滝山さんはえ~って言ってましたが、バーベキューコンロ一台あげると言ったら快く引き受けてくれました。
うん、土田もちょろいが滝山さんもちょろいな・・・。
そう思いながら一旦家に戻り風呂用の魔道具を2個制作します。
とりあえず男風呂と女風呂を分けないと流石にかわいそうなので両方作って渡す予定です。

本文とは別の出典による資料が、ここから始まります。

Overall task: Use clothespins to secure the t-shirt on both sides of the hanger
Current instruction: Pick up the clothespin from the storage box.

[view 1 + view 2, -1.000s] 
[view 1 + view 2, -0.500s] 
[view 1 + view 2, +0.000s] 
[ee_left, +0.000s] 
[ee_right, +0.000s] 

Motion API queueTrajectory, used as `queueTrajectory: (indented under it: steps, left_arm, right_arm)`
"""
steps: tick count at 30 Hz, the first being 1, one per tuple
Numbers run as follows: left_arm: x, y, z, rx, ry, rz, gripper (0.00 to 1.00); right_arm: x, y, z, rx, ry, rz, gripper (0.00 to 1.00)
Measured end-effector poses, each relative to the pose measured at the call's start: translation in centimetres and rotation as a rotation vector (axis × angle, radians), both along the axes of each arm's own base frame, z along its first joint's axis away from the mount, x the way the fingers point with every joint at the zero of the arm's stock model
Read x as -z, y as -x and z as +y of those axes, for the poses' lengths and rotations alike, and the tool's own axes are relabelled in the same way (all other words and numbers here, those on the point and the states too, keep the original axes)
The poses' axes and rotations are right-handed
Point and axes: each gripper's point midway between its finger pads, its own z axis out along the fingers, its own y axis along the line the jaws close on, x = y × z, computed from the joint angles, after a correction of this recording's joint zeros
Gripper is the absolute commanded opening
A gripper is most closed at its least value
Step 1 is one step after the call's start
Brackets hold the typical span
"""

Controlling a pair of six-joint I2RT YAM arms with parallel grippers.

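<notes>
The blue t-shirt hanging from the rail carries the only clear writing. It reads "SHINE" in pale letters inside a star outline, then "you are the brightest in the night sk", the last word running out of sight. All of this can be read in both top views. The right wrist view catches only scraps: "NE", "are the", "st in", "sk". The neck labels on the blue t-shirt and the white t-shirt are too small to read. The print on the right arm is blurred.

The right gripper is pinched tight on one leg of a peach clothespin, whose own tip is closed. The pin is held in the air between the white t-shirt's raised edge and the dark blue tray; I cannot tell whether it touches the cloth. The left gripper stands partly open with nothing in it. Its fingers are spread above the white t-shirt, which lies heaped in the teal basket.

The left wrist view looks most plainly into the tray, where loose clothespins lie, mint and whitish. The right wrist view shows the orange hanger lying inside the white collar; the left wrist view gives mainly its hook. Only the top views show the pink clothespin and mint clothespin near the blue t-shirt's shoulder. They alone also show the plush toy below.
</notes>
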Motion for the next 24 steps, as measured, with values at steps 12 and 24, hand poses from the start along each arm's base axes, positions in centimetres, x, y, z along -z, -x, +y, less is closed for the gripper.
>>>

まあ物を与えれば与えるほどドグレニム領側の方がいいと日本人が言い出すでしょうし、それを阻止する為にバイルエ王国は日本の品を仕入れないといけない、こちらにとってはいいことづくめです。
そして夕方までは魔道具作りに時間を費やし、領主館で開かれる晩餐に向かいます。
うん、明日の朝までに作るって言ったけどもう出来ちゃったんだが、簡単に作れると思われるとありがたみが失われるから明日の朝に渡そう・・。